Storage is cheap at $20/TB, but long-term storage at $10/TB requires data to be untouched for 90 days. Guess what happens if your monthly ETL job touches that "archived" data? Back to full price for the entire dataset.
Azure Synapse's Confusing Mess
Synapse has three different pricing models depending on which features you use:
- Dedicated SQL pools: $1,398/month for DW100c (don't be fooled - you need at least DW500c for real work)
- Serverless SQL: $5 per TB processed (same trap as BigQuery)
- Apache Spark pools: Same DBU bullshit as Databricks
The docs make it sound like you can seamlessly mix Dedicated SQL pools, Serverless SQL, and Spark pools. What they don't tell you is that moving data between pools hits you with Azure Storage transaction costs ($0.0004 per 10K transactions) plus egress charges. Had one client with multiple DW500c pools running 24/7 but only processing data during business hours. Took forever to convince them to use auto-pause because the resume process fails randomly and they didn't trust it.
The Hidden Costs They Don't Tell You About
Data egress is the silent killer. Every platform lets you pump data in for free but charges AWS/Azure/GCP rates to pull it out. Cross-region transfers for disaster recovery can add 25% to your monthly bill.

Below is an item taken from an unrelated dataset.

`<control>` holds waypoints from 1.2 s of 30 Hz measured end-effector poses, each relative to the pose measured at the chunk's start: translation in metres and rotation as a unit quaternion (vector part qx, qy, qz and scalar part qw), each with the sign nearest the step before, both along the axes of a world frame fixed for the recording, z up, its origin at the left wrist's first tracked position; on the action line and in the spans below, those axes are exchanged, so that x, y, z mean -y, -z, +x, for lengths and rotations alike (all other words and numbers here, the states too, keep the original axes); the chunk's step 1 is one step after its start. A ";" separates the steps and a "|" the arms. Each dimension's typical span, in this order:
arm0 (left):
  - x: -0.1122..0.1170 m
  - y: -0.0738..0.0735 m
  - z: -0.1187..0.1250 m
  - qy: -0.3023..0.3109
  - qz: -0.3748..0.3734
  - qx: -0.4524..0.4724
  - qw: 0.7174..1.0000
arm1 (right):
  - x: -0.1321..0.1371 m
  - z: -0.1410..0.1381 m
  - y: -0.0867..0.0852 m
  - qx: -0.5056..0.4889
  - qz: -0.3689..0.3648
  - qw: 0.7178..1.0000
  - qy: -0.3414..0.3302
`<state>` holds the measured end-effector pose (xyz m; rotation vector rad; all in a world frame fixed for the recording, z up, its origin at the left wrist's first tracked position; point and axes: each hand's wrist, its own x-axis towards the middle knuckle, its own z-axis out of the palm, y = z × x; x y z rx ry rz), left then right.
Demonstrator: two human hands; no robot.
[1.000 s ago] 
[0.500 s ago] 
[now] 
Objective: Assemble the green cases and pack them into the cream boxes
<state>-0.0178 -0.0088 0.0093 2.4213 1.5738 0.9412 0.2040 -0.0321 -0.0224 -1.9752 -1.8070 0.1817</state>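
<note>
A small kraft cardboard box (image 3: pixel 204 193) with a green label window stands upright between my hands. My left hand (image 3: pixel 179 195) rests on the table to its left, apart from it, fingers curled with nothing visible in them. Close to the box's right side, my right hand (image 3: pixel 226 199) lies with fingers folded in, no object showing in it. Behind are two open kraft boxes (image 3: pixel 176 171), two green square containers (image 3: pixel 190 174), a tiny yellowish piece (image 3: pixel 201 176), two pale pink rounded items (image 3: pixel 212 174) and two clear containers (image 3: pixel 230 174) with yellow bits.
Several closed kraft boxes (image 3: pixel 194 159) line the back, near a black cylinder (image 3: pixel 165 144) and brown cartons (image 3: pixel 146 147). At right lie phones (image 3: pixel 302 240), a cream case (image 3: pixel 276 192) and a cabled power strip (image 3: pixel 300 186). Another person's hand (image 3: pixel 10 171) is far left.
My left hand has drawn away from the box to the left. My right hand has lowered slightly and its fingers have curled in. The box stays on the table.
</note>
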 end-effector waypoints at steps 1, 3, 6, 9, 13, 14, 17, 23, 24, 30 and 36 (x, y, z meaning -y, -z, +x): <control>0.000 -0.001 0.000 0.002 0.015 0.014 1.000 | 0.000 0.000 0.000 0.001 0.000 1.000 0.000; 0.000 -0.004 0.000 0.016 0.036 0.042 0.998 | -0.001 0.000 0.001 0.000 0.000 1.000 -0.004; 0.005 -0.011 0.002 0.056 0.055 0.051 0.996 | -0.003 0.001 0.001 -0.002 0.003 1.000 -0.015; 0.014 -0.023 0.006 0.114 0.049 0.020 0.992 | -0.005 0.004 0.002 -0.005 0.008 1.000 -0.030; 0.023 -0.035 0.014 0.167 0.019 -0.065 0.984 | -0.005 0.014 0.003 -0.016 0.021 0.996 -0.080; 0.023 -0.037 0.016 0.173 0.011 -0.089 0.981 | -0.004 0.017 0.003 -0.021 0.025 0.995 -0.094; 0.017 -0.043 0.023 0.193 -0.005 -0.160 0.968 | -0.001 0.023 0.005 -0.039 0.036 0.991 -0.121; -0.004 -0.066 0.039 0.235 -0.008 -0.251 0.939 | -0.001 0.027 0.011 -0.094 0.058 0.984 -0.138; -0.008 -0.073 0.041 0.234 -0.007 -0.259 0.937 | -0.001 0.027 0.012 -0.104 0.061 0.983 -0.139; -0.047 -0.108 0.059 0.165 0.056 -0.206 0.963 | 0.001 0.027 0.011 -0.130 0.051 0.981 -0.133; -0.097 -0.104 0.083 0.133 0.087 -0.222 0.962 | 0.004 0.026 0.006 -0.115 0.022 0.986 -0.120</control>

Professional services are mandatory unless you like hemorrhaging money. Snowflake's "Migration Accelerator" starts at $250K minimum and includes gems like "we'll help you understand your data patterns" (translation: we'll watch you fuck up for 3 months then tell you what you did wrong). Databricks certified consultants run $350-400/hour and you need both data engineering and ML expertise. Azure's "free" FastTrack is great for PowerPoint architecture diagrams, useless when your SQL pools keep timing out with ExecutionTimeout
.
Training costs will murder your budget. SnowPro Core certification is $175 per person and expires in 2 years. Databricks wants $2,400 per person for their 4-day training - and most of it's stuff you can learn from their notebooks for free. Azure requires 3 separate certifications to actually understand Synapse: DP-203 ($165), AZ-104 ($165), and DP-900 ($99). So $429 per person to maybe understand why your queries keep failing.